## DATA SEGMENT

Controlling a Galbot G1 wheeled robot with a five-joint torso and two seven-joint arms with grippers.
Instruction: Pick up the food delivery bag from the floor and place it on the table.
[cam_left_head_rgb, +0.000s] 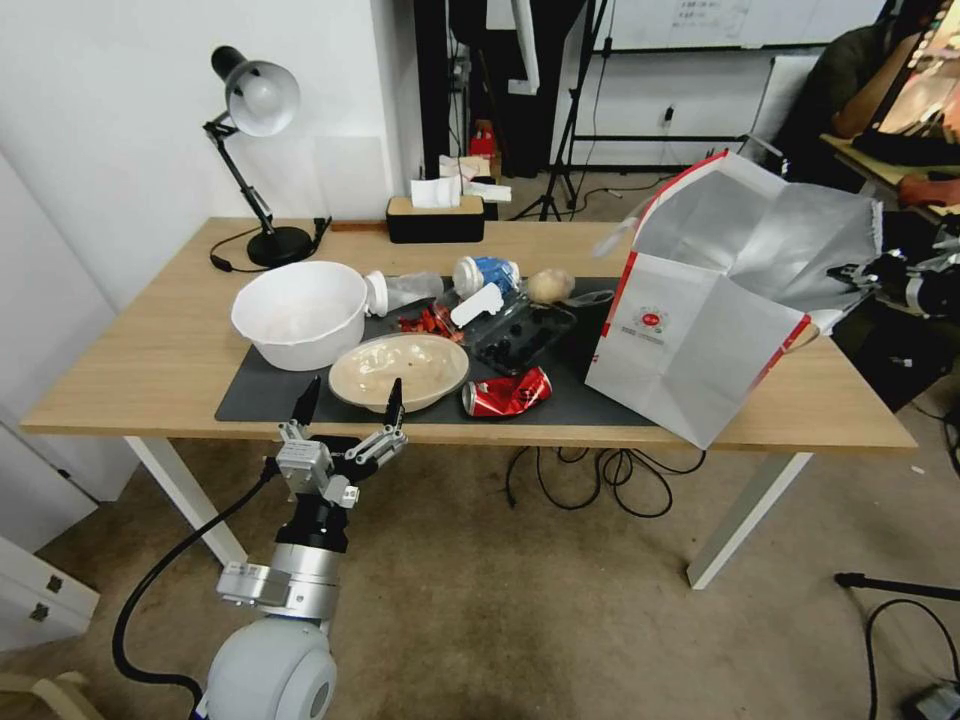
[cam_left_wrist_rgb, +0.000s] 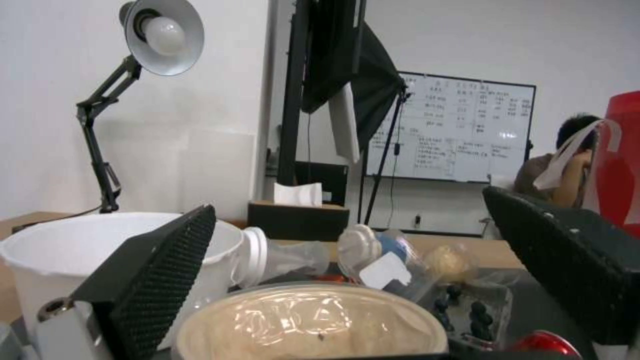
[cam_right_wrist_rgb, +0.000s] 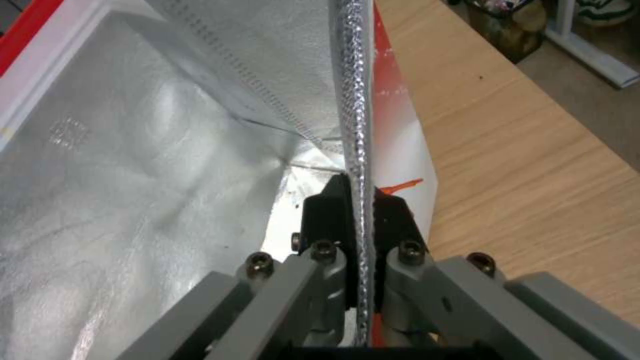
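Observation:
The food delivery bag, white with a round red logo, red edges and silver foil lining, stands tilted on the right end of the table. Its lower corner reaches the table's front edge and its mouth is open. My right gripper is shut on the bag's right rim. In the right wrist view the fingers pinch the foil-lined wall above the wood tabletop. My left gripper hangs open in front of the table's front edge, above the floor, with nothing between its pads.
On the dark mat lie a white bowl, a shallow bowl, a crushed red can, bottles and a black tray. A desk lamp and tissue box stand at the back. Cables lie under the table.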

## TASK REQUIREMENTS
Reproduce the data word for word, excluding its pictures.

## EXERCISE OUTPUT
Controlling a Galbot G1 wheeled robot with a five-joint torso and two seven-joint arms with grippers.
Instruction: Pick up the food delivery bag from the floor and place it on the table.
[cam_left_head_rgb, +0.000s] 
[cam_left_wrist_rgb, +0.000s] 
[cam_right_wrist_rgb, +0.000s] 
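Observation:
The food delivery bag, white with a round red logo, red edges and silver foil lining, stands tilted on the right end of the table. Its lower corner reaches the table's front edge and its mouth is open. My right gripper is shut on the bag's right rim. In the right wrist view the fingers pinch the foil-lined wall above the wood tabletop. My left gripper hangs open in front of the table's front edge, above the floor, with nothing between its pads.
On the dark mat lie a white bowl, a shallow bowl, a crushed red can, bottles and a black tray. A desk lamp and tissue box stand at the back. Cables lie under the table.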

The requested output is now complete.